All is not well with U.S.-Turkey relations. Earlier this month, President Recep Tayyip Erdogan bitterly criticized U.S. support for Syrian Kurdish militias, saying: “A country we call an ally is insisting on forming a terror army on our borders. … Our mission is to strangle it before it’s even born.”
He even threatened attacks on U.S. special operations forces working with the militias: “Don’t force us to bury in the ground those who are with terrorists.”
Coming from the leader of a longtime NATO member, the statements were especially shocking. They expose Mr. Erdogan’s deep anti-American bias and reflect the degree to which he has led Turkey away from the West.
Since rising to power in 2003, the prickly and belligerent Mr. Erdogan has clashed frequently with Washington, the European Union and Israel (formerly a regional ally). Turkey has devolved from ally to frenemy.
Tensions between Washington and Ankara are rising over Syria. Although both countries oppose the brutal regime of Syrian dictator Bashar Assad, they have very different strategies for ousting him from power.
Turkey has worked closely with Syrian rebel factions aligned with the Muslim Brotherhood and other Islamists, initially turning a blind eye to the rise of the Islamic State. The U.S., although hostile to the Assad regime, put a higher priority on defeating Islamic State.
After a botched effort to arm and train Arab rebel factions, Washington turned to Syrian Kurds to do most of the ground fighting against Islamic State inside Syria. It deployed hundreds of special operations forces with the People’s Protection Units, a militia known by the Kurdish initials YPG, and backed them with air, artillery, reconnaissance, intelligence and logistical support.
The Syrian Kurdish militia, backed by the U.S., made steady progress against Islamic State and pushed it out of most of its strongholds in eastern Syria last year.
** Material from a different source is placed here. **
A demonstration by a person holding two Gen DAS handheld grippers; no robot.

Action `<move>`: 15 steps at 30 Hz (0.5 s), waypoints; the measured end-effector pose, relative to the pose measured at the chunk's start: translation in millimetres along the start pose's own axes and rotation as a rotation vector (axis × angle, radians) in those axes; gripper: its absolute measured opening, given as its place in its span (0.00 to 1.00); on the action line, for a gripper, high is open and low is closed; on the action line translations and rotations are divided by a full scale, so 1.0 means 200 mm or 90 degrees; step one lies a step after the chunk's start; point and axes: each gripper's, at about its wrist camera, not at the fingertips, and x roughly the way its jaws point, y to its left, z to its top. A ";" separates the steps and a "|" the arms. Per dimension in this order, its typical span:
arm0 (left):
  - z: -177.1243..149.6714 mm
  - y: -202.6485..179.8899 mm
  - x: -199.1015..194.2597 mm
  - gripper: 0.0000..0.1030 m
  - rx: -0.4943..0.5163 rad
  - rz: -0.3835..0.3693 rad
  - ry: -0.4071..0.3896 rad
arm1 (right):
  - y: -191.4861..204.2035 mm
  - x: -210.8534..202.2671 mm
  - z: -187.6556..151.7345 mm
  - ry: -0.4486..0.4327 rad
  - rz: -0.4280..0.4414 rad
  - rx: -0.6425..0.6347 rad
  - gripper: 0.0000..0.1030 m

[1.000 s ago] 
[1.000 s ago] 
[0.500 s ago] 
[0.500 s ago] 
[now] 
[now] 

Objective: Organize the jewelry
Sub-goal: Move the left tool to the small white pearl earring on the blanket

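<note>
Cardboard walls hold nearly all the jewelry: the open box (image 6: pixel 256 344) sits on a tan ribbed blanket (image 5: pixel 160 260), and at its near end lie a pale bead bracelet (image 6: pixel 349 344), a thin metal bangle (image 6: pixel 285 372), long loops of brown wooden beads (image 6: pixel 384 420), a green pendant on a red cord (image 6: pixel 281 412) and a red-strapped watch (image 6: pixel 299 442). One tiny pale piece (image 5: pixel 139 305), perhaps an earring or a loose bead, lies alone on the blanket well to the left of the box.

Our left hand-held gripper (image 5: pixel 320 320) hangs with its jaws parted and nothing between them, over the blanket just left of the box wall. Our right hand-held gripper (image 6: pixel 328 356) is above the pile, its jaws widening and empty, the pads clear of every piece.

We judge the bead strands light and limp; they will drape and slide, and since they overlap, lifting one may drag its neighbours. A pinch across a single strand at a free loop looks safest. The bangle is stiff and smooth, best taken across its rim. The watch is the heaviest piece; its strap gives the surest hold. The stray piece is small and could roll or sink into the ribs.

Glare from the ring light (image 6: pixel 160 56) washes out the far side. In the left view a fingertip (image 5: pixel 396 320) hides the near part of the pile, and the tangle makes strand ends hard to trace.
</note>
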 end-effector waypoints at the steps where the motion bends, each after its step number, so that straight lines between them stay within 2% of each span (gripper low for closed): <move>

But Mr. Erdogan sees Syria’s Kurds as more of a threat than Islamic State, denouncing the YPG militia as an extension of the Kurdistan Workers’ Party (PKK), a Kurdish separatist group in eastern Turkey. The U.S. considers the PKK to be a terrorist organization but sees the YPG as a separate entity.
Mr. Erdogan was infuriated when the Pentagon announced it would extend indefinitely the deployment of U.S. troops in northeastern Syria and build a security force of 30,000 local Syrians — including many YPG fighters — to prevent an Islamic State resurgence. That was what sparked his intemperate remark about “burying” U.S. troops.
On Jan. 20, Turkish troops crossed the border to attack a Syrian Kurdish enclave surrounding the city of Afrin in northwestern Syria. Turkey has announced its desire to carve out a 20-mile-deep security zone on the Syrian side of the border.
The Turks expect a short and easy campaign. They received a green light from Moscow, which has pulled its troops from the area and allowed Turkish warplanes to bomb Kurdish positions in Afrin. Turkey also knows that the YPG forces in Afrin do not enjoy U.S. backing, which was reserved for YPG forces farther east that were actively fighting Islamic State.
But if the Afrin campaign goes well, a Turkish offensive to take the city of Manbij, defended by YPG forces backed by U.S. troops, could be next.
Mr. Erdogan repeatedly has fanned the flames of anti-American xenophobia. He accused Washington of backing the failed 2016 military coup against his government and of protecting Fethullah Gulen, the exiled former political ally whom Mr. Erdogan blames for the coup.
Mr. Erdogan has exploited the failed coup to justify a massive purge. He has arrested more than 50,000 people and fired roughly 150,000 from their jobs, ostensibly because they supported the coup.
Now he risks a clash with his strongest foreign ally — the U.S. — inside Syria. If and when that happens, you can bet that the wily Turkish president will also exploit that crisis to further consolidate his political power.